The move came as the Konrad Adenauer Foundation (KAS), a political think tank with close ties to Chancellor Angela Merkel's Christian Democratic Union, said its St Petersburg offices were the target of a second search after raids last week.
It said security forces confiscated computers, citing checks for proper software licensing.
"This morning's intrusion is alarming and in no way acceptable," KAS president Hans-Gert Poettering, a former speaker of the European Parliament, said in a statement.
"This interference in our work can lead to a strain in our (diplomatic) relations with Russia."
In Brussels, EU foreign policy chief Catherine Ashton said the raids, along with other measures, pointed to a trend in Russia that was "deeply troubling".

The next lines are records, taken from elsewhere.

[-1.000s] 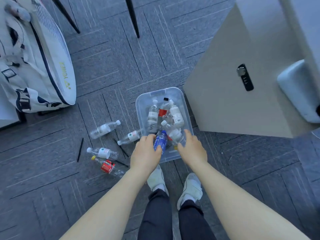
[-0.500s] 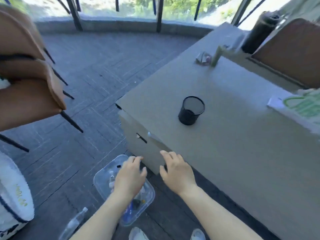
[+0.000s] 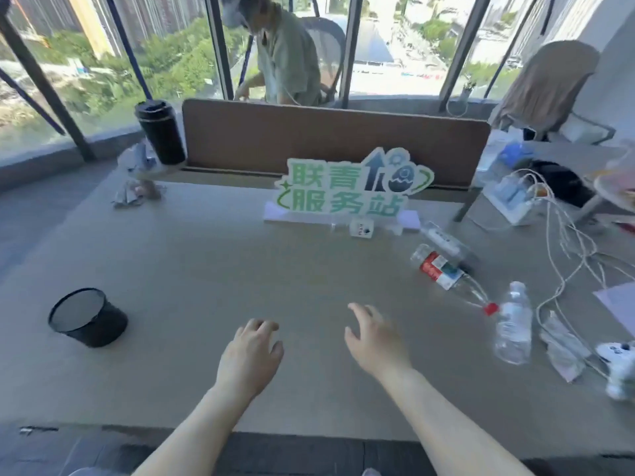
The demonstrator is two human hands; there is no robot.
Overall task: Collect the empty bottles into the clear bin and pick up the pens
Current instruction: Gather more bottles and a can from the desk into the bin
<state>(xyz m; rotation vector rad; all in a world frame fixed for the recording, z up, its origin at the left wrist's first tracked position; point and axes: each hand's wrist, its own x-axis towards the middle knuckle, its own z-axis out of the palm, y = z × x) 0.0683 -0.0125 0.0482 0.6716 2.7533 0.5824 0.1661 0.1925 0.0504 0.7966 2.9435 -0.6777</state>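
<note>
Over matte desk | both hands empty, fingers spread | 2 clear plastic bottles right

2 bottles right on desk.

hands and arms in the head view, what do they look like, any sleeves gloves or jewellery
Both arms are bare from the bottom edge of the picture to the fingertips: no sleeves show. The left hand and right hand wear no gloves, and no rings, watch or bracelet can be seen on the fingers or wrists. The picture is slightly blurred, so finer marks cannot be told.
</note>
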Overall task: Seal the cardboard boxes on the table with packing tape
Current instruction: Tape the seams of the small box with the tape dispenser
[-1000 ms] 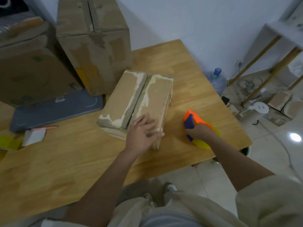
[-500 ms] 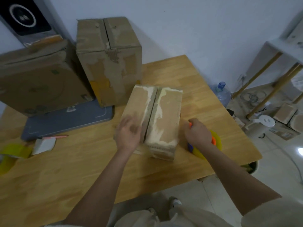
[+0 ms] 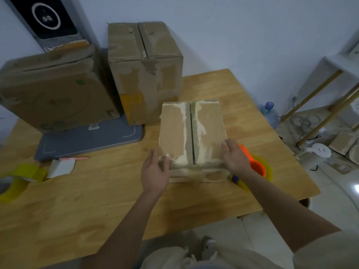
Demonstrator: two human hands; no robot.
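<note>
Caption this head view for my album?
Two open hands, left and right, square a small worn cardboard box on the wooden table.

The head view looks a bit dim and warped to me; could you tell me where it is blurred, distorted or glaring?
Head view: dim, soft light with a bluish wall; wide-angle bending shows at the edges, where the shelf frame leans; the left hand and right hand beside the small box look slightly smeared; one bright glare spot sits on the floor at right.
</note>
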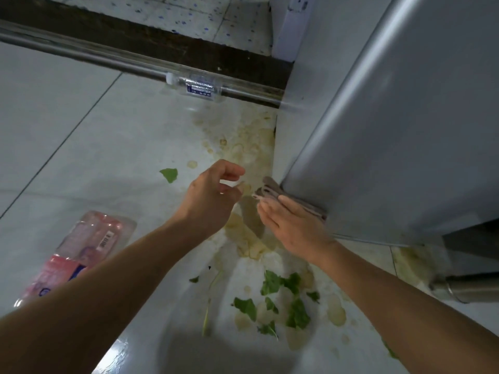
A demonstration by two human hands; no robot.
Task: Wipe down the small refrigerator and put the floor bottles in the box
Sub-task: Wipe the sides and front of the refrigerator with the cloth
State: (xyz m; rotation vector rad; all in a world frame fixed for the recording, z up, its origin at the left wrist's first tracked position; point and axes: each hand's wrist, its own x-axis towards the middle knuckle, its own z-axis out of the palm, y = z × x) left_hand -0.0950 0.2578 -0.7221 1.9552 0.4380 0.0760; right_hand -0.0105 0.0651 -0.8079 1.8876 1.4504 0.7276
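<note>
A view looking down at a pale tiled floor (pixel 81 125), with 2 bare forearms reaching forward from the bottom of the frame. On the right stands the small grey refrigerator (pixel 391 125), its lower corner close to both hands. The right hand (pixel 294 225) lies flat with straight fingers, pressing a folded pinkish-grey cloth (pixel 272 191) against the bottom edge of the refrigerator's side, right at that corner. The left hand (pixel 213 198) hovers just beside the cloth without touching it; its fingers are loosely curled, thumb and forefinger a little apart, and it holds nothing. 3 bottles are on the floor. A clear plastic bottle (pixel 197 86) with a blue and white label lies on its side at the far end, against a metal door rail (pixel 108 59). A pink plastic bottle (pixel 81 252) lies on its side at the lower left, partly hidden by the left forearm. The end of a steel flask (pixel 459 288) shows at the right edge, below the refrigerator. Yellowish dried stains (pixel 251 147) spread across the tiles from the refrigerator's base toward the viewer, and torn green leaf scraps (pixel 283 298) are scattered near the bottom centre, with 1 more scrap (pixel 169 174) left of the left hand.
</note>
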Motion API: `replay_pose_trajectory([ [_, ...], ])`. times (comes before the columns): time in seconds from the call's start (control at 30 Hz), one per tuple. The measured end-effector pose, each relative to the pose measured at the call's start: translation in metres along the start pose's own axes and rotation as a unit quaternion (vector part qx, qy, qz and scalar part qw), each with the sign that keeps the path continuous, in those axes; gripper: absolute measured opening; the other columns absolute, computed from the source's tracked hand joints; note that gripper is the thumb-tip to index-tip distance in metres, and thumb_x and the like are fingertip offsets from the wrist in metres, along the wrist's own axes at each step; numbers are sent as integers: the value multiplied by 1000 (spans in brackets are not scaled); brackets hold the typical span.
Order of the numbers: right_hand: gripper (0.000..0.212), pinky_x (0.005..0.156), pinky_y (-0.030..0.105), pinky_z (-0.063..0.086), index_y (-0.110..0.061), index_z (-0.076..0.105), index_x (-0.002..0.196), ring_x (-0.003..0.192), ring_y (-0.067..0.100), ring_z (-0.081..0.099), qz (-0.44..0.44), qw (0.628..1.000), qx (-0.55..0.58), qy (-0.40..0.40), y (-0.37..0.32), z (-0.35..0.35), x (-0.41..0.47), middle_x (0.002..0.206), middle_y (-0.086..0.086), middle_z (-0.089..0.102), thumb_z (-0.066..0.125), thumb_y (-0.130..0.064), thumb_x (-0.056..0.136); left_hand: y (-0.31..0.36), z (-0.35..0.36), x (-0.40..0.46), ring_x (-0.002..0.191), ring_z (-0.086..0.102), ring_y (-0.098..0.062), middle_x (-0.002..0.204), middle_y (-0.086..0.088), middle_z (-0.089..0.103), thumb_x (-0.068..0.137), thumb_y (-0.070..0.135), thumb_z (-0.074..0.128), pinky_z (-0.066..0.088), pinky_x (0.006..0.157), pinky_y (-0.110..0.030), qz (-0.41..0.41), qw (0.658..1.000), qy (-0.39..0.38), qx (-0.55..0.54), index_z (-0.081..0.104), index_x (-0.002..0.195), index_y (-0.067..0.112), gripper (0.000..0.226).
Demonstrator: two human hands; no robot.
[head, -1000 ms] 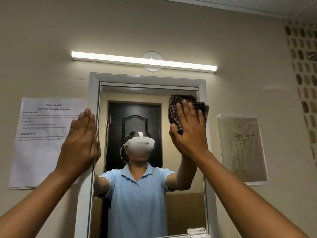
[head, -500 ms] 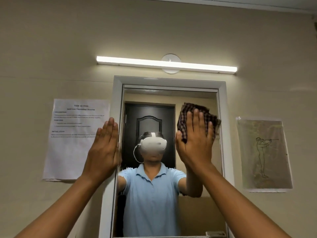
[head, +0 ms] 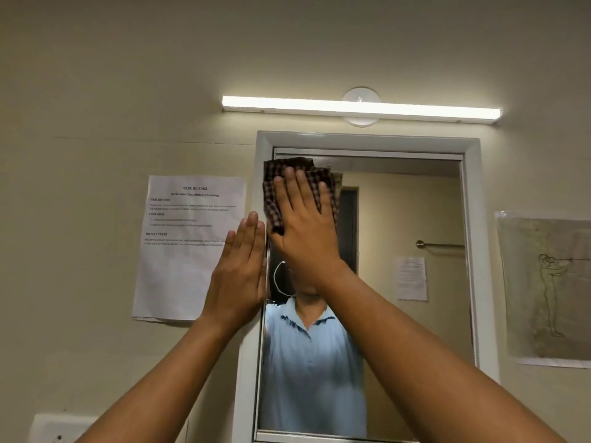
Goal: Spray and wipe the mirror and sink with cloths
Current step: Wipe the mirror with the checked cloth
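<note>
Cloth: a dark checked cloth [head: 295, 180] lies flat against the upper left part of the mirror glass, just under the top of the frame.
Right hand: the right hand [head: 303, 225] presses the cloth to the glass with straight, spread fingers; the palm covers the lower half of the cloth and nothing is curled round it.
Mirror: the mirror [head: 399, 219] hangs upright on the wall in a white frame [head: 473, 251]; it reflects a person in a light blue collared shirt, a dark door, a towel rail and a sheet of paper.
Left hand: the left hand [head: 238, 276] lies flat on the left side of the frame, fingers straight and together, holding nothing.
Paper: a printed sheet [head: 188, 238] is stuck to the wall just left of the mirror, partly behind the left hand.
Drawing: a line drawing of a figure [head: 550, 289] hangs right of the mirror.
Light: a lit tube lamp [head: 361, 108] is fixed above the mirror.
Switch plate: a white plate [head: 57, 428] sits low on the wall at the left.
</note>
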State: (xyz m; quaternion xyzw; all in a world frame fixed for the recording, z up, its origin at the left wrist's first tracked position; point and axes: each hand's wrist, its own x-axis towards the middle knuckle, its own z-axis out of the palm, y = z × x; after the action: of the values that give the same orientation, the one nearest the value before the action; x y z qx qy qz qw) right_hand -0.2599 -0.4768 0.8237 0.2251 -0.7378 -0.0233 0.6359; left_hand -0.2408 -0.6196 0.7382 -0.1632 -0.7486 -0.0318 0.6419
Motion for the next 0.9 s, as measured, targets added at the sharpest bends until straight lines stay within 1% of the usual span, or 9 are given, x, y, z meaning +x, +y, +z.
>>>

"The inspections and searches launched against the Russian NGO community and conducted on vague legal grounds are worrisome since they seem to be aimed at further undermining civil society activities in the country," she said in a statement.
The Friedrich Ebert Foundation, linked to Germany's main opposition Social Democrats (SPD), said it has faced similar treatment at its Moscow office.
Westerwelle had condemned the initial raids Friday, saying he was "very concerned" by developments.
The foreign ministry then warned Monday that further measures against German groups "could weigh on bilateral relations in a lasting way".
More than 100 NGOs including rights group Amnesty International have undergone similar checks in recent days, according to activists in Russia.
A controversial law passed in 2012 requires NGOs that have Western donors and are involved in political activities to register as "foreign agents" and display this title when carrying out any public activity.
Meanwhile Merkel's challenger in the September general election, Peer Steinbrueck of the SPD, came to Russia's defence, saying Moscow was a partner "whose interests we know well and respect".
"We need to admit in that context that our Western standards of pluralist democracy cannot be applied directly to Russia," he told the website of news weekly Die Zeit, warning against "pillorying" Moscow over rights abuses.
He said such problems were better discussed behind closed doors.
Merkel, who grew up in communist East Germany, has been an outspoken critic of a Russian clampdown on civil society under President Vladimir Putin.
Germany and Russia have extremely lucrative trade ties. Merkel and Putin will meet in the northern German city of Hanover next month at an industry fair.